→ **EXERCISE OBJECTIVE**
Give back the full listing exactly, setting the pictures aside.

→ **RAW DATA**
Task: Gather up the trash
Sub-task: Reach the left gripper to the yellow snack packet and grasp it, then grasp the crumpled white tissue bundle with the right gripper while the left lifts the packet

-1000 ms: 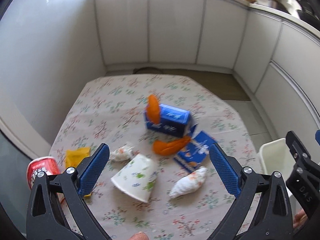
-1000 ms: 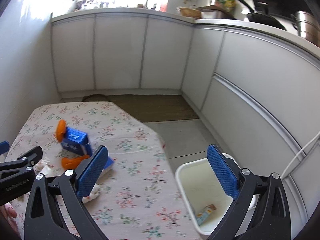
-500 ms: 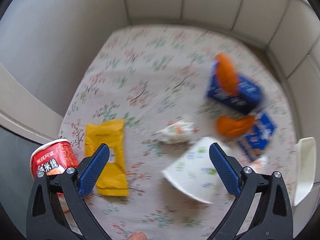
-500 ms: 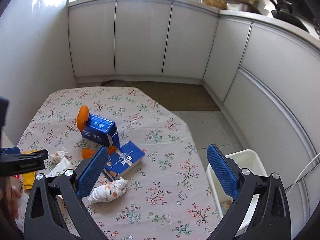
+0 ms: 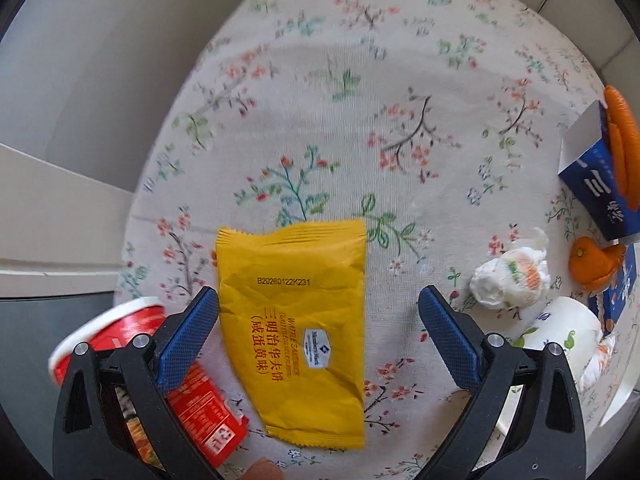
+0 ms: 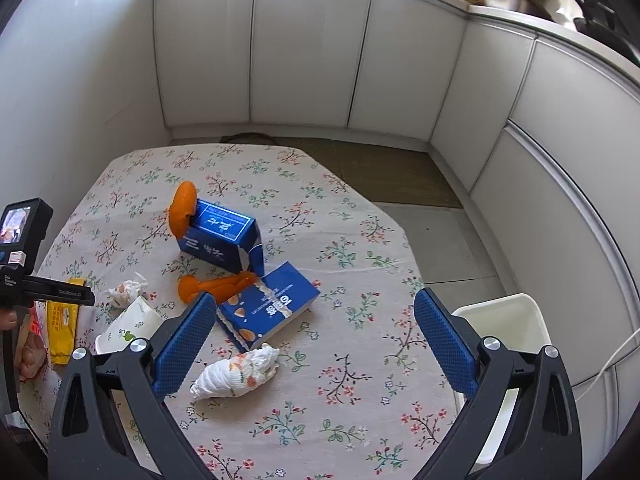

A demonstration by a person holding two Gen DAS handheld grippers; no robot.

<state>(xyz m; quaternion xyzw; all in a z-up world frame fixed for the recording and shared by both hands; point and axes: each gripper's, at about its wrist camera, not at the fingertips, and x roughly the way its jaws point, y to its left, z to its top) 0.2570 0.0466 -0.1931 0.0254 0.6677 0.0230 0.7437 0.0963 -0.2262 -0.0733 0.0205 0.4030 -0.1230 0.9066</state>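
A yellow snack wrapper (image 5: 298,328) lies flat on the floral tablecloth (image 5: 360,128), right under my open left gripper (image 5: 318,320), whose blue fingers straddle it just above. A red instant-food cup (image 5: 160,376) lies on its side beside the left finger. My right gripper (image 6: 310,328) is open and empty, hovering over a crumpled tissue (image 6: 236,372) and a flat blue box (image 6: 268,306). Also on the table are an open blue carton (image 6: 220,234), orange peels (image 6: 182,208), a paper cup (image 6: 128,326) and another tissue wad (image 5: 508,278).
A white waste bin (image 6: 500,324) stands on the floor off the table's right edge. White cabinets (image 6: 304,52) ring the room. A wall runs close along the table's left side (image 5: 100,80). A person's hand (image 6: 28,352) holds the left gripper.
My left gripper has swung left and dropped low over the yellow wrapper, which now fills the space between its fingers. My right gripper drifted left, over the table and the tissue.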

→ **WRITTEN RESPONSE**
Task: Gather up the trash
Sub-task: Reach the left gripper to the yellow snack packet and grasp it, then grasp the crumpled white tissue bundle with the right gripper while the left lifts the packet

-1000 ms: 
-1000 ms: 
-500 ms: 
-500 ms: 
+0 ms: 
+0 ms: 

A demonstration by a person holding two Gen DAS handheld grippers; no robot.

<state>(xyz m; quaternion xyzw; all in a z-up world frame fixed for the recording and shared by both hands; point and axes: each gripper's, at about its wrist camera, not at the fingertips, and x roughly the way its jaws point, y to its left, z to its top) 0.2570 0.0466 -0.1931 0.0254 0.6677 0.0230 0.7437 0.0963 -0.2262 -0.0733 0.0205 0.4030 -0.1230 0.9066</state>
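A yellow snack wrapper (image 5: 298,328) lies flat on the floral tablecloth (image 5: 360,128), right under my open left gripper (image 5: 318,320), whose blue fingers straddle it just above. A red instant-food cup (image 5: 160,376) lies on its side beside the left finger. My right gripper (image 6: 310,328) is open and empty, hovering over a crumpled tissue (image 6: 236,372) and a flat blue box (image 6: 268,306). Also on the table are an open blue carton (image 6: 220,234), orange peels (image 6: 182,208), a paper cup (image 6: 128,326) and another tissue wad (image 5: 508,278).
A white waste bin (image 6: 500,324) stands on the floor off the table's right edge. White cabinets (image 6: 304,52) ring the room. A wall runs close along the table's left side (image 5: 100,80). A person's hand (image 6: 28,352) holds the left gripper.
My left gripper has swung left and dropped low over the yellow wrapper, which now fills the space between its fingers. My right gripper drifted left, over the table and the tissue.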

The response is now complete.